How do you go forward with a multi-generational workforce in terms of engagement?

I think one of the overarching principles is you need to engage particularly the millennials - you need to engage them in a way they are familiar with. So when they leave their home environment, using their mobile smartphones and working on Facebook and different social media tools, and they come to work they are kind of in a similar mode in terms of what they are using.
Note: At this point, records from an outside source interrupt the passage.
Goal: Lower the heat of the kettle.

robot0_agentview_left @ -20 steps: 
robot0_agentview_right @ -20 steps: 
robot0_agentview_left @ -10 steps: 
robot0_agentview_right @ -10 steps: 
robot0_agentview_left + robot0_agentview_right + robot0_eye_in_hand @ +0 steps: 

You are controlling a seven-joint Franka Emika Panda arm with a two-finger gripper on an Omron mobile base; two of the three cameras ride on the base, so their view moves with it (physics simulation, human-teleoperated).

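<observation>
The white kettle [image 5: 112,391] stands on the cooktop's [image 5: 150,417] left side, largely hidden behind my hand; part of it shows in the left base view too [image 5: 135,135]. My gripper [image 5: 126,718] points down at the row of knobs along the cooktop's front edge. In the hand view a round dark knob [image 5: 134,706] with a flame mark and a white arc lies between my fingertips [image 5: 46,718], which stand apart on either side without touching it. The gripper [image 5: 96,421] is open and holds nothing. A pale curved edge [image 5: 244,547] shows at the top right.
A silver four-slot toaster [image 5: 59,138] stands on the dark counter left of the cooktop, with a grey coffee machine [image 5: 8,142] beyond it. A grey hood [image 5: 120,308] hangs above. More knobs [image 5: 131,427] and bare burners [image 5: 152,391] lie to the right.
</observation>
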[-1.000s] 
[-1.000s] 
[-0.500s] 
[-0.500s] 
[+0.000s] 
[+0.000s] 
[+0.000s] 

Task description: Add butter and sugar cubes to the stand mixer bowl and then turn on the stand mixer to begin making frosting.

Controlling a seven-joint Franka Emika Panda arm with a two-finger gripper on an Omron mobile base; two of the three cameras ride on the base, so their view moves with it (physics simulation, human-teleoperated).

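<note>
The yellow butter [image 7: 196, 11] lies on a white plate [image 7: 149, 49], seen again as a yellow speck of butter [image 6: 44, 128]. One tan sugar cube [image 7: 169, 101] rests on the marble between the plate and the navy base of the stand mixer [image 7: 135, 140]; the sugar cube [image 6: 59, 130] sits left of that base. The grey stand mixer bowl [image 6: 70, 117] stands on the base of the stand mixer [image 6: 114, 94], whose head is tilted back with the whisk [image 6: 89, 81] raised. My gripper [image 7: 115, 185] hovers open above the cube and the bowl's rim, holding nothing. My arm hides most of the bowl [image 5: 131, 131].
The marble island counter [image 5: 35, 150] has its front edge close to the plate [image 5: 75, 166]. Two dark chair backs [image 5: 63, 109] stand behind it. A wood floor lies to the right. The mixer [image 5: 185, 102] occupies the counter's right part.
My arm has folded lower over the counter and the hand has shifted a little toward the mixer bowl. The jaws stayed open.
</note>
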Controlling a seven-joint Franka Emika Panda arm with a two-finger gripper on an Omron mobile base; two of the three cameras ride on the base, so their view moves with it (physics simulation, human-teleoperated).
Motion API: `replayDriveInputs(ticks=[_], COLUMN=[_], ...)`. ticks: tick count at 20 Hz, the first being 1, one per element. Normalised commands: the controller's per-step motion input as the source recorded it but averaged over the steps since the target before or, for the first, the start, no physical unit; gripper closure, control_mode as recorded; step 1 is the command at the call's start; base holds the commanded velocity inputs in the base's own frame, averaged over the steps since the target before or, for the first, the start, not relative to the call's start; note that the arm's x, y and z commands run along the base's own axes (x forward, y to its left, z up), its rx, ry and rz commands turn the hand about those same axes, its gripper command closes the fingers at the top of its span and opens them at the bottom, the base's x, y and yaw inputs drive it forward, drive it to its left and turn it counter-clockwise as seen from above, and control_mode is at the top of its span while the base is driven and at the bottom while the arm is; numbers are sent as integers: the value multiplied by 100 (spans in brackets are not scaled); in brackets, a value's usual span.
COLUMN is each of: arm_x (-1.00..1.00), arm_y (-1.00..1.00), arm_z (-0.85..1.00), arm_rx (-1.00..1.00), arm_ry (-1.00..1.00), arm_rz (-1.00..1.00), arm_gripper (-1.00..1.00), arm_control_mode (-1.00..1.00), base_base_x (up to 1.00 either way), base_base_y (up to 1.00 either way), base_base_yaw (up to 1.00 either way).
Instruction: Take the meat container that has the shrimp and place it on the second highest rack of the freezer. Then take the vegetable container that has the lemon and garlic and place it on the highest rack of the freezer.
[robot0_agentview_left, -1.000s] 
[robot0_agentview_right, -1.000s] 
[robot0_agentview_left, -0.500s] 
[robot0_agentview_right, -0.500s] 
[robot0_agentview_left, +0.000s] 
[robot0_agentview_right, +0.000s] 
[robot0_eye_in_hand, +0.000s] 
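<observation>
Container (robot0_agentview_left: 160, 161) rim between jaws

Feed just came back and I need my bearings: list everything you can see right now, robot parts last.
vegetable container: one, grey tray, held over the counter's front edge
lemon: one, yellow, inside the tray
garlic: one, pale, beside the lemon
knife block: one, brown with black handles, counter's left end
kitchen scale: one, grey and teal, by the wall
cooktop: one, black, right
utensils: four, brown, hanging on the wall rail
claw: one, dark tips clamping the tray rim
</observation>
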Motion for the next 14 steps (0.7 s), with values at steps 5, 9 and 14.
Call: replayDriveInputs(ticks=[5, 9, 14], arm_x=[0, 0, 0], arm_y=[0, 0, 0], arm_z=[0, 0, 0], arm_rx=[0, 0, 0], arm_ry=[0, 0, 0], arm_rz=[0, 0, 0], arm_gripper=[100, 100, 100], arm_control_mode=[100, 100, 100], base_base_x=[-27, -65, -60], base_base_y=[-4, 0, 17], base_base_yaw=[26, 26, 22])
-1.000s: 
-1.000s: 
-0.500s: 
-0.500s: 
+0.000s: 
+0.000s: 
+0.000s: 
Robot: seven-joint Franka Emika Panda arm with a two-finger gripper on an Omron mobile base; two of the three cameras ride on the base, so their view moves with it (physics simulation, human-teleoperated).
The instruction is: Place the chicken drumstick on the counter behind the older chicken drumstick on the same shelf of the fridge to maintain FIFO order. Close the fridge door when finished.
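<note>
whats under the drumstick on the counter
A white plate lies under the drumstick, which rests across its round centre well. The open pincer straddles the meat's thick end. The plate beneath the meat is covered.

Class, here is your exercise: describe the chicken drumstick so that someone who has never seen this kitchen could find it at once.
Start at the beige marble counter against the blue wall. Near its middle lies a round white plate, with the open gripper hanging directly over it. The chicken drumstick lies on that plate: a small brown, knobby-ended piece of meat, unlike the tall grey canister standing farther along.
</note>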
So these are the reasons you’re seeing HR software and talent software go through such fundamental change at the moment in terms of embracing social philosophies and social principles, absolutely being mobile and ready from the start. People work on a mobile, they don’t go and sit down on their desktop, many workers are purely mobile-driven. That is really changing and you have to engage people through the tools you give them in the workplace to get the jobs done and to better themselves. And that’s partly what’s creating this whole real excitement in the HR industry around the new technologies in the way it engages people. The technology is all there to solve some of those fundamental problems.